In the process of forming a private market for medical services, there increasingly began to appear doctors in this field, and the first pioneers were dentists, some of whom began taking patients in their homes or private offices and who began also to open small, specialized clinics. Other specialists began to do the same thing. During this time there began to emerge quite a number of small individual clinics (dental, gynecological, cosmetic surgeons and small diagnostic centers).

But all of these clinics faced a common problem: The scope of their services was mainly limited to consultation services. Often they could not even provide a high quality level of independent diagnostics because they simply did not have the resources to purchase the expensive equipment that was needed.
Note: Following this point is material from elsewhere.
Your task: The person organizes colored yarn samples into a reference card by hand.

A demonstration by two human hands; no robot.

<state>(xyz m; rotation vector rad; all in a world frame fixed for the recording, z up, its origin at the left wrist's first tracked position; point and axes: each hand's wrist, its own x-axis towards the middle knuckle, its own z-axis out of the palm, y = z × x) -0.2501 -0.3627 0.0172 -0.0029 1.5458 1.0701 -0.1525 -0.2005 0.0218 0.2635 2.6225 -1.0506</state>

Patients were willing to pay for consultation services of well-known specialists who were lured to private and so-called "self-financed clinics." This is partly the case because they were looking for a completely different level of service and comfort than what was offered at government hospitals.

Thus, by the middle of the decade the main factors began to form that determined the direction of the private medicine's development up to its current stage:

  • the opportunity for each patient to decide between private medicine, which costs money, or free government treatment (taking into account the quality and efficiency of services provided);
  • the formation of both voluntary and compulsory health insurance systems, and in fact it is the development of individual and corporate voluntary insurance systems that served as a very strong incentive for development of private medicine;
  • the lack of prospects for a future for single clinics and doctor's offices due to the inability to provide adequate technical services and diagnostics.

The last factor is largely the reason why today not only private clinics are growing and developing, but also networks of hospitals, including regional sanatoriums. Indeed opening a full medical center requires a very large sum of money. For example, a clinic and diagnostic center with an area of 5,000 square meters on average requires an investment of $20 million in regions, and roughly $36 million in Moscow. The cost to build a clinic in Moscow where patients go for a first visit on average is 50 million rubles ($1.8 million), and 30 million in regions. It is difficult for "lone" clinics to incur such costs; medical network companies are the ones who make such investments.

Of course, the most pressing issue today is the price that is set for paid services. In private clinics, which support themselves on the money they earn from patients, prices are higher than in public institutions that provide similar commercial services. And this variance drives a large section of patients to seek treatment in public or semi-public institutions. Experts point out that public health facilities are working in commercial health care services at prices that are considered dumping, which inhibits private sector development. This question cannot be fully addressed with government participation.

Meanwhile, despite the existence of certain problems that prevent the full development of private medicine in Russia, this market has good prospects. Of course, comparing the performance of Russia and the United States in this sector is not entirely useful, because it is still very young in our country. However, the value of the U.S. private medical sector is valued at $3 trillion annually, and the home market is about $10 billion. Until at least 2014 the growth of commercial medicine is expected to reach at least 12 percent per year. And most of this growth will be achieved through expansion of networks that currently exist today.